(Teleborsa) – C’è attesa per la riunione della Fed domani, anche se dal meeting non sono attese grandissime novità, ma solo la promessa di un primo taglio dei tassi di interesse a settembre. Gli ultimi dati hanno anche alimentato l’attesa di più di un intervento (forse tre) prima della fine dell’anno, in contrasto con la view di giugno che prevedeva un solo taglio dei tassi nel 2024.
Per questo meeting (30-31 luglio) non sono attese novità in materia di tassi di interesse, che dovrebbero essere confermati al record storico del 5,25-5,50%, con la promessa di una prima riduzione di 25 punti nella riunione di settembre, che segue la pausa estiva. Ma a questo riguardo qualche indicazione in più arriverà da Powell, senza contare che a fine agosto i riflettori saranno puntati sul consueto meeting annuale delle banche centrali a Jackson Hole.
Gli ultimi dati dell’inflaizone sono risultati meglio delle attese: il rallentamento a sorpresa dell’inflazione al 3% ha alimentato le speranze che la Federal Reserve possa tagliare i tassi di interesse tre volte quest’anno, Una conferma è arrivata anche dall’ultimo dato relativo al PCE price index, una misura chiave dell’inflazione molto osservata dalla Fed, che ha segnalato un forte rallentamento al 2,6% dal 3,4%, mentre l’indice PCE core si è attestato al 2,9%, rispetto al 3,7% del trimestre precedente e al 2,7% atteso dagli analisti.
Nel frattempo, l’economia statunitense nel 2° trimestre dell’anno è crescita del 2,8% su base trimestrale, contro una crescita del 2% attesa dagli analisti e rispetto al +1,4% del trimestre precedente. L’aumento del PIL reale riflette principalmente l’aumento della spesa dei consumatori, degli investimenti in scorte private e degli investimenti fissi non residenziali. Le importazioni, che rappresentano una sottrazione nel calcolo del PIL, sono aumentate.

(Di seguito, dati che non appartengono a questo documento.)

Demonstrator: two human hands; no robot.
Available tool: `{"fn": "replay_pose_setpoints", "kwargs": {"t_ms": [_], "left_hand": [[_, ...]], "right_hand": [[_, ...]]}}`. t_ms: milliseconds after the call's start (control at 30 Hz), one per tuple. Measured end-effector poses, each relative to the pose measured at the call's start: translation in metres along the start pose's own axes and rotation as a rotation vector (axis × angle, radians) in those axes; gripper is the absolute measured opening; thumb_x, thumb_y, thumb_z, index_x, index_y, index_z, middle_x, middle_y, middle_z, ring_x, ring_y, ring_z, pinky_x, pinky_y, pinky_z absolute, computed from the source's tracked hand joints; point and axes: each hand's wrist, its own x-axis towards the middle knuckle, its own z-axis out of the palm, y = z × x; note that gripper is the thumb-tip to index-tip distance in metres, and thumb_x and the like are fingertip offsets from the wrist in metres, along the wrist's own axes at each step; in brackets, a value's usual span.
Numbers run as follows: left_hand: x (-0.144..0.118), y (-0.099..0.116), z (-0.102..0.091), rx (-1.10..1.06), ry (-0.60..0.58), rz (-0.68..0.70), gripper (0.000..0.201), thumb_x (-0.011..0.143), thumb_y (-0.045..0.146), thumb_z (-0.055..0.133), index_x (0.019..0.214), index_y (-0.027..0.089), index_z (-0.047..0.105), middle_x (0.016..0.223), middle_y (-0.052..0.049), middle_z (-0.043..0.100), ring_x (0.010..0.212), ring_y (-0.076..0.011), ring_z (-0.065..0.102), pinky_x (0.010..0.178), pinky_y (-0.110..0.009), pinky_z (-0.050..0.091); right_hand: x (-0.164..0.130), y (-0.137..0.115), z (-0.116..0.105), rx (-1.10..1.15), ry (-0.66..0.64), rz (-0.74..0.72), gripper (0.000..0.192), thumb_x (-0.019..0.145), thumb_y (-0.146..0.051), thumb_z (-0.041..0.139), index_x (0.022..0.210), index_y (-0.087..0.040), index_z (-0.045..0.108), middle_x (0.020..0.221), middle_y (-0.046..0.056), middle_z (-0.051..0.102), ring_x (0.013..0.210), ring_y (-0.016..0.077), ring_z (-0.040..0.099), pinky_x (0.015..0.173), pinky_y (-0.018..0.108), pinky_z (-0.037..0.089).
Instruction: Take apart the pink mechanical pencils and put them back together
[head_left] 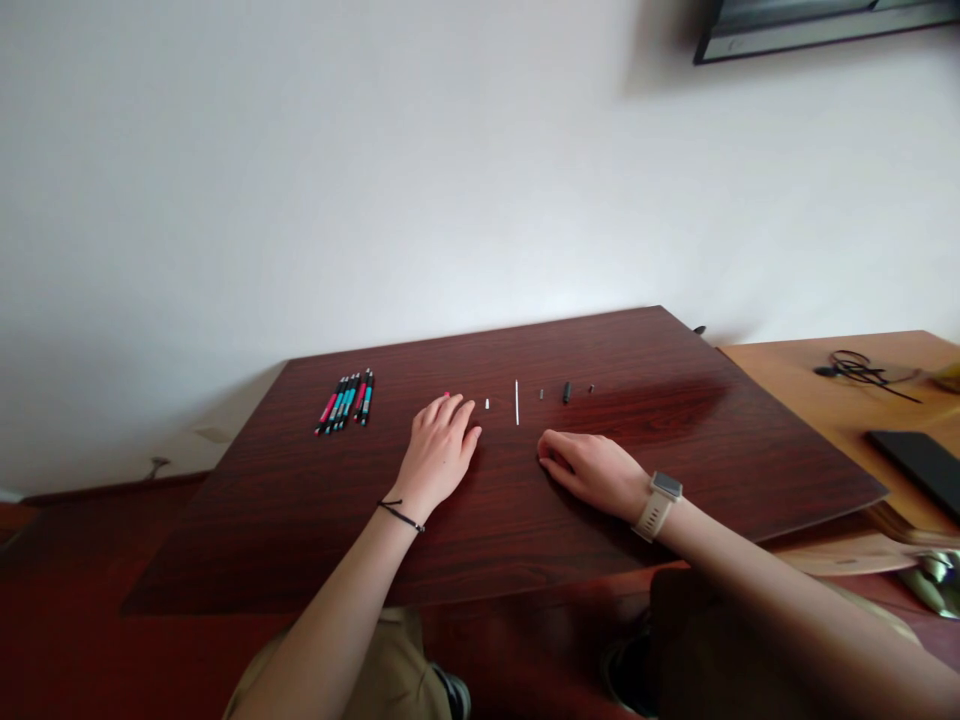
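My left hand (440, 446) rests palm down on the dark wood table (480, 540), its fingers stretched out and a little apart. Just past its fingertips a bit of a pink piece (447, 395) shows; the hand covers the rest. To the right lie a small white piece (487, 404), a thin white pen refill (517, 403), a small grey piece like a spring (541, 394), a black pen grip (567, 393) and a tiny dark tip (591, 388), spaced in a row. Nearer me, my right hand (589, 467) lies with curled fingers, nothing visible in it.
Several pink, blue and black pens (345, 402) lie side by side at the table's left. A lighter wooden table (795, 375) adjoins on the right, bearing a black cable (862, 370) and a flat black device (919, 468). The white wall (450, 180) stands behind.
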Motion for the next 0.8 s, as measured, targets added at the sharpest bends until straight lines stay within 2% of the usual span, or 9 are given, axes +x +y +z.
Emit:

Sulla base di questi dati, gli analisti di ING ritengono che la Federal Reserve lascerà ancora invariata la politica monetaria nella riunione del FOMC di questa settimana, ma utilizzerà questo meeting per offrire un “più chiaro indizio che sta iniziando a prendere seriamente in considerazione un taglio dei tassi d’interesse, molto probabilmente nella riunione di settembre”. “La Fed ha cercato di ottenere un ‘atterraggio morbido’ e se i dati consentono di tagliare, e sicuramente si stanno muovendo in questa direzione, pensiamo che coglierà l’occasione”, spiega l’analista James Knightley, Chief International Economist US di ING, citando le dichiarazioni del governatore della Fed Christopher Waller, che ha dichiarato “credo che ci stiamo avvicinando al momento in cui un taglio del tasso di policy è giustificato” e del presidente Jerome Powell, il quale ha ammesso che “altri buoni dati rafforzerebbero la nostra fiducia” sul fatto che l’inflazione sia sulla strada del 2%.
Per Payden & Rygel “il recente aumento del tasso di disoccupazione dovrebbe essere interpretato dai policymaker come sintomo di un miglioramento dell’equilibrio del mercato del lavoro Usa e non come il segnale di un’imminente recessione, come invece sostenuto da alcuni investitori”. Per questo, “è improbabile che la Fed intraprenda una decisa svolta accomodante, mentre dovrebbe limitarsi ad ‘aggiustare’ il tasso sui Fed Funds. Per questo riteniamo che i sette tagli dei tassi prezzati dal mercato da qui a fine 2025 siano troppi”.
Anche per gli esperti di MFS Investment Management “la Fed è diventata molto più dipendente dai dati, evidenziando entrambi i lati del suo duplice mandato. Un indebolimento sostanziale del mercato del lavoro e/o un’ulteriore normalizzazione dell’inflazione al consumo forniranno probabilmente alla banca centrale la fiducia necessaria per iniziare a tagliare i tassi a settembre. Ma simmetricamente, se il mercato del lavoro si rafforzerà o l’inflazione al consumo rimbalzerà tra il 31 luglio e il 18 settembre, la Fed rimanderà ancora una volta la riduzione dei tassi. Pertanto, il presidente Powell non annuncerà un taglio a settembre, ma spiegherà piuttosto cosa dovremmo verificare per ottenere tale taglio”.